● **Work item**: All of the lines below are to be transcribed faithfully, with pictures excluded from the copy.

[Collected data]
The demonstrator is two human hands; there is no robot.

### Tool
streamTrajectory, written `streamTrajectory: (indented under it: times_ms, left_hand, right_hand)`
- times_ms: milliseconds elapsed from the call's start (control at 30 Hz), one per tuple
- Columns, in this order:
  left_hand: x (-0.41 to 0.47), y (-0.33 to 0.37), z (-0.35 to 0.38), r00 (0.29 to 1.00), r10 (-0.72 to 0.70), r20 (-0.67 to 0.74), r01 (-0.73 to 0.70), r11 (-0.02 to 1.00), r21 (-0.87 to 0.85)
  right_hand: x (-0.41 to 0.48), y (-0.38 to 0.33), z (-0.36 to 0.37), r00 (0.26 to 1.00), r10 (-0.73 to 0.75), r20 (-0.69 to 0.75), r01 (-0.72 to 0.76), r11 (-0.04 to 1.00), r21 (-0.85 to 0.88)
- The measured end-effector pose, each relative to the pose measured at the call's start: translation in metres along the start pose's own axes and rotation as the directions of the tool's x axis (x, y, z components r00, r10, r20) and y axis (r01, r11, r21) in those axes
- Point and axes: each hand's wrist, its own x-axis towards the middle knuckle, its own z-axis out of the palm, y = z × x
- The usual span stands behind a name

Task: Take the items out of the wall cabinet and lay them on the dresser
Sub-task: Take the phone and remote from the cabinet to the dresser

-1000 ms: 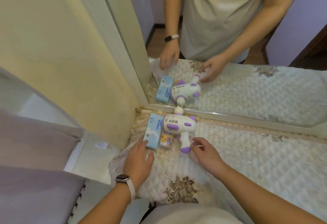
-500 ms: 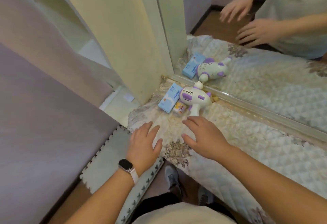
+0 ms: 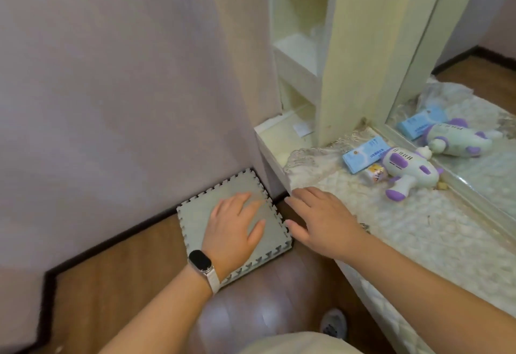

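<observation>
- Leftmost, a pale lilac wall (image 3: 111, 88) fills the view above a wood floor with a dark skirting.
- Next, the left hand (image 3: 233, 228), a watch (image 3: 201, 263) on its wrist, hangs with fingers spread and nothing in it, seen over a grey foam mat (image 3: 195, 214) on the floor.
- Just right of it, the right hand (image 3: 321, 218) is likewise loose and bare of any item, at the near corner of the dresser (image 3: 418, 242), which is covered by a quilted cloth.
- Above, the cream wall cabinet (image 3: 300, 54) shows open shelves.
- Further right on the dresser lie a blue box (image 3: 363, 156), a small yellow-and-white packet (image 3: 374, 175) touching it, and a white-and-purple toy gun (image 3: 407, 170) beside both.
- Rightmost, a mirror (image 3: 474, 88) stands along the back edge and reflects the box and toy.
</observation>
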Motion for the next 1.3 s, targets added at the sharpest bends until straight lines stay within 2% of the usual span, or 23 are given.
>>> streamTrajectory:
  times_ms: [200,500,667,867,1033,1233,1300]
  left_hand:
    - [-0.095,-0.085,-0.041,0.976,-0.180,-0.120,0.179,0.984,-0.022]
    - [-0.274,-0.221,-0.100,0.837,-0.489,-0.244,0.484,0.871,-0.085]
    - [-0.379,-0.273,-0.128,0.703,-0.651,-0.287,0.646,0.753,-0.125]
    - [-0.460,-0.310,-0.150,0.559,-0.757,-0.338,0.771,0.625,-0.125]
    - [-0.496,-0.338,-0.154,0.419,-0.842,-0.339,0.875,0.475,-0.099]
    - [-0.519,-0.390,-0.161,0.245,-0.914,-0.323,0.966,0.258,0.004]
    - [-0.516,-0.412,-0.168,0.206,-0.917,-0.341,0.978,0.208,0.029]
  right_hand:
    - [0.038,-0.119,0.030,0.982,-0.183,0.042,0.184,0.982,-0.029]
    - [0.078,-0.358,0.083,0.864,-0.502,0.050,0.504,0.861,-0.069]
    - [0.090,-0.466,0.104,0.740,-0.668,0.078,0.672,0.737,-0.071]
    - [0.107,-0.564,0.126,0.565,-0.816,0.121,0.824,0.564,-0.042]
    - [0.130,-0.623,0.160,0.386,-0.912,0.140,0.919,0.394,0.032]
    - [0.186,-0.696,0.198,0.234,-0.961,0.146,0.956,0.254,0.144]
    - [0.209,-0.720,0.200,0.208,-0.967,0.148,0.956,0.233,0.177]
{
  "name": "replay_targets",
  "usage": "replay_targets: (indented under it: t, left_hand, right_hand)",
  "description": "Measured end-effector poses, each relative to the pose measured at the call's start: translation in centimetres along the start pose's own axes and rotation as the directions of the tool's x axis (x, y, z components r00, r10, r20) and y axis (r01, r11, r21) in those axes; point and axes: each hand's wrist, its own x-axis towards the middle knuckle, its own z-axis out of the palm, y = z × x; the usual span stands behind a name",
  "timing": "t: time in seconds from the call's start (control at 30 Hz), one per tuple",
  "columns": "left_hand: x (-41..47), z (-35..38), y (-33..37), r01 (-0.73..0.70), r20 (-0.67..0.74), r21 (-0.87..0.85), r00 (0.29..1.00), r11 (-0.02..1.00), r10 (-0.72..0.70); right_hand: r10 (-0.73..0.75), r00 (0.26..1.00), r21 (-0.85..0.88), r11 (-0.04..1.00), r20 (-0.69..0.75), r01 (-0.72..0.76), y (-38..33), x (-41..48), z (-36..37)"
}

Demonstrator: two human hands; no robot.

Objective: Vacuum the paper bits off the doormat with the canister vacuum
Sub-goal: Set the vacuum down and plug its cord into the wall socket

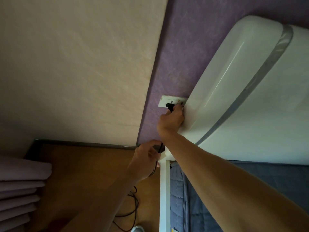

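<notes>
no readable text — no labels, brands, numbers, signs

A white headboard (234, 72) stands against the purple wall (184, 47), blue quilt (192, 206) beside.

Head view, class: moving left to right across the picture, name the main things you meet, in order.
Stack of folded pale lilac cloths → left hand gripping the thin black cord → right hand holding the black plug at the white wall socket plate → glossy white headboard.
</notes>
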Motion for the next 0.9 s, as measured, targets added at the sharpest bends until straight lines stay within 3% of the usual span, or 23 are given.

● **Exercise solution**:
The demonstrator is two human hands; there is no robot.

### Tool
streamTrajectory, written `streamTrajectory: (indented under it: times_ms, left_hand, right_hand)`
- times_ms: milliseconds elapsed from the call's start (control at 30 Hz), one per tuple
- Columns, in this order:
  left_hand: x (-0.41 to 0.47), y (-0.33 to 0.37), z (-0.35 to 0.38), r00 (0.29 to 1.00), r10 (-0.72 to 0.70), r20 (-0.67 to 0.74), r01 (-0.73 to 0.70), r11 (-0.02 to 1.00), r21 (-0.87 to 0.85)
  right_hand: x (-0.41 to 0.48), y (-0.38 to 0.33), z (-0.36 to 0.37), r00 (0.26 to 1.00), r10 (-0.73 to 0.75), r20 (-0.69 to 0.75), r01 (-0.72 to 0.76), r11 (-0.04 to 1.00), r21 (-0.85 to 0.88)
- The measured end-effector pose, each relative to the pose measured at the call's start: translation in metres along the start pose's own axes and rotation as the directions of the tool's x axis (x, y, z components r00, r10, r20) and y axis (r01, r11, r21) in those axes
- Point and axes: each hand's wrist, its own x-axis towards the middle knuckle, its own z-axis out of the palm, y = z × x
- The usual span stands behind a name

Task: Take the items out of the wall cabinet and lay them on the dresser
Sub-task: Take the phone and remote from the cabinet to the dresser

-1000 ms: 
-500 ms: 
+0 ms: 

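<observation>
- Leftmost, a pale lilac wall (image 3: 111, 88) fills the view above a wood floor with a dark skirting.
- Next, the left hand (image 3: 233, 228), a watch (image 3: 201, 263) on its wrist, hangs with fingers spread and nothing in it, seen over a grey foam mat (image 3: 195, 214) on the floor.
- Just right of it, the right hand (image 3: 321, 218) is likewise loose and bare of any item, at the near corner of the dresser (image 3: 418, 242), which is covered by a quilted cloth.
- Above, the cream wall cabinet (image 3: 300, 54) shows open shelves.
- Further right on the dresser lie a blue box (image 3: 363, 156), a small yellow-and-white packet (image 3: 374, 175) touching it, and a white-and-purple toy gun (image 3: 407, 170) beside both.
- Rightmost, a mirror (image 3: 474, 88) stands along the back edge and reflects the box and toy.
</observation>
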Motion for the next 1.3 s, targets added at the sharpest bends until straight lines stay within 2% of the usual span, or 23 are given.
>>> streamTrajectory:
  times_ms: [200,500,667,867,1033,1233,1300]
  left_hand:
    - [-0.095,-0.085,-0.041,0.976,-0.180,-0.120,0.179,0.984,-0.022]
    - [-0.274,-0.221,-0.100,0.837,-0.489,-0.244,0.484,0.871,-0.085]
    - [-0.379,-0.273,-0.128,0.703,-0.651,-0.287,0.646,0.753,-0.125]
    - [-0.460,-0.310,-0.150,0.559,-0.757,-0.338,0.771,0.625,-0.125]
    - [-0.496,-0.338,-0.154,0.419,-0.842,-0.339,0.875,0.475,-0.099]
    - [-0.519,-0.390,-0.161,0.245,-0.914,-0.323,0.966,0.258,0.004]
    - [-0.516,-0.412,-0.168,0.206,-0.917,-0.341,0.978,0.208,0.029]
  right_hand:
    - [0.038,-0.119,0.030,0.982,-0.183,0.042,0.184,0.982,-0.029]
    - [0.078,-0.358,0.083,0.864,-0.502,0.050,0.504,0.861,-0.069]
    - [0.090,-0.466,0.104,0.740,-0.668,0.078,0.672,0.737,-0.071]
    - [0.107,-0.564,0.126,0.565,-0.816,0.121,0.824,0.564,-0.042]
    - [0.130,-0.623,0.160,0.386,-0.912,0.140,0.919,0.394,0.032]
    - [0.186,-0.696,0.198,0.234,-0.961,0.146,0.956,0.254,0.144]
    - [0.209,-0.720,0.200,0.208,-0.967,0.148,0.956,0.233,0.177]
{
  "name": "replay_targets",
  "usage": "replay_targets: (indented under it: t, left_hand, right_hand)",
  "description": "Measured end-effector poses, each relative to the pose measured at the call's start: translation in centimetres along the start pose's own axes and rotation as the directions of the tool's x axis (x, y, z components r00, r10, r20) and y axis (r01, r11, r21) in those axes; point and axes: each hand's wrist, its own x-axis towards the middle knuckle, its own z-axis out of the palm, y = z × x; the usual span stands behind a name",
  "timing": "t: time in seconds from the call's start (control at 30 Hz), one per tuple",
  "columns": "left_hand: x (-41..47), z (-35..38), y (-33..37), r01 (-0.73..0.70), r20 (-0.67..0.74), r21 (-0.87..0.85), r00 (0.29..1.00), r11 (-0.02..1.00), r10 (-0.72..0.70); right_hand: r10 (-0.73..0.75), r00 (0.26..1.00), r21 (-0.85..0.88), r11 (-0.04..1.00), r20 (-0.69..0.75), r01 (-0.72..0.76), y (-38..33), x (-41..48), z (-36..37)"
}

Demonstrator: two human hands; no robot.

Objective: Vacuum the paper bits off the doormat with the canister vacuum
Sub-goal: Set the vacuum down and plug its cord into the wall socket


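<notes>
no readable text — no labels, brands, numbers, signs

A white headboard (234, 72) stands against the purple wall (184, 47), blue quilt (192, 206) beside.

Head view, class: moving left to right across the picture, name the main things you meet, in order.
Stack of folded pale lilac cloths → left hand gripping the thin black cord → right hand holding the black plug at the white wall socket plate → glossy white headboard.
</notes>
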Motion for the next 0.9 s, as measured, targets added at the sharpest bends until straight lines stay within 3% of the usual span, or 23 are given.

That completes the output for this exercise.